Tanner had felt like he’d been ready for the Mother to guide him since he’d awoken on his eighteenth birthday. Somehow, over time, his attitude had transformed from hopeful to bleak, and now, with just over thirty years under his belt, he’d been resigned to another year of solitude of the soul and meaningless relationships of the body.
But that changed as he made his way through his first day at Dilarium.
Did he dare hope?
Feelings of peace and contentment continued to skate under his skin all day, filling a void he’d never fully acknowledged.
THAT NIGHT, Tanner tossed and turned, afraid to fall asleep. He feared it had all been a mix-up and that tonight nothing would happen. Despite his best efforts, his lids grew heavy.
Visions came to him in flashes.
Densely wooded forest.
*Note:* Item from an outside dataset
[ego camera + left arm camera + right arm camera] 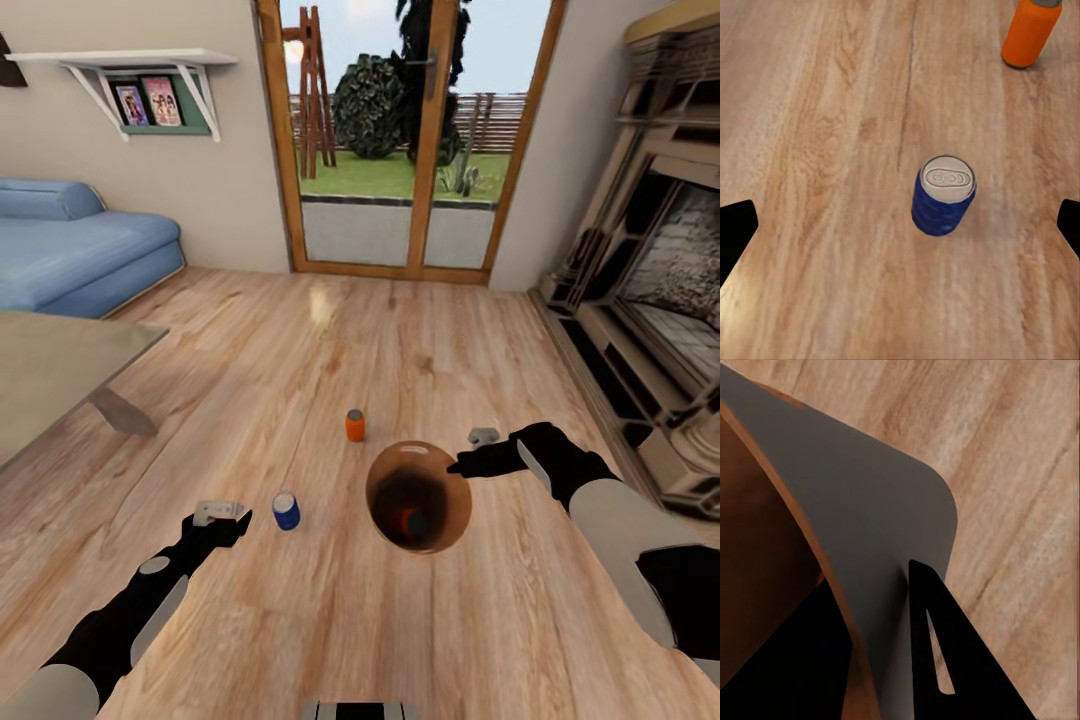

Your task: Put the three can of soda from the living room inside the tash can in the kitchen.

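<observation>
1. On the floor (420, 330) ahead of me stand two cans: the near can (286, 511) to my left and the far can (355, 425) further on, well apart.
2. The tash can (445, 505) hangs right of the near can, with a third can (409, 522) lying inside it.
3. My right pincer (462, 465) sits at the bin's right rim; my left pincer (240, 518) is just left of the near can.
4. The desk (60, 385) and sofa (80, 255) lie far left, the glass doors (400, 150) straight ahead, the fireplace (660, 290) right.

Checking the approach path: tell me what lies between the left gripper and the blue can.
Nothing but bare wood floor lies between the left gripper and the blue can, seen in the left wrist and head views.
</observation>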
Streams trickling over fallen trunks. Twilight filtering through a heavy canopy.
A tawny, reddish pelt darting just ahead of him.
He looked down and saw his own paws for the first time: gray with silver-tipped fur, lean and strong.
Glancing up, he sprang into motion as the desire to search for that reddish fur overwhelmed him.
With a start, Tanner awoke.
Such dreams…. They were new to him, and the yearning he’d felt in his bones was completely foreign. The overwhelming desire to chase and catch the elusive wolf ahead of him made him ache—everywhere, he thought, as he tentatively reached for the hard length between his thighs—even now with residual need.
Breathing heavily, Tanner lay back and stared at the plain white ceiling.
He’d been afraid to hope, but now, he dared to dream.
My lucky streak continued with winning a copy of He’s Just Knot That Into You by Nico Jaye. Just when I think there is nothing new to be written about werewolves (or vampires), an author proves me wrong. I loved that Jaye had a person’s first shift only happen when they met their mate, even if they don’t know who it is. I also loved that the mate’s sex was irrelevant, since MPREG is part of this world. The MC Tanner’s dates with potential mate candidates were so funny and reflected much of dating’s reality as an adult, let alone a werewolf. Without giving too much away, I enjoyed the reappearance of a seemingly minor character from the past to provide some drama beyond the difficulties of meeting and mating the right one. Jaye is definitely on my must-read list!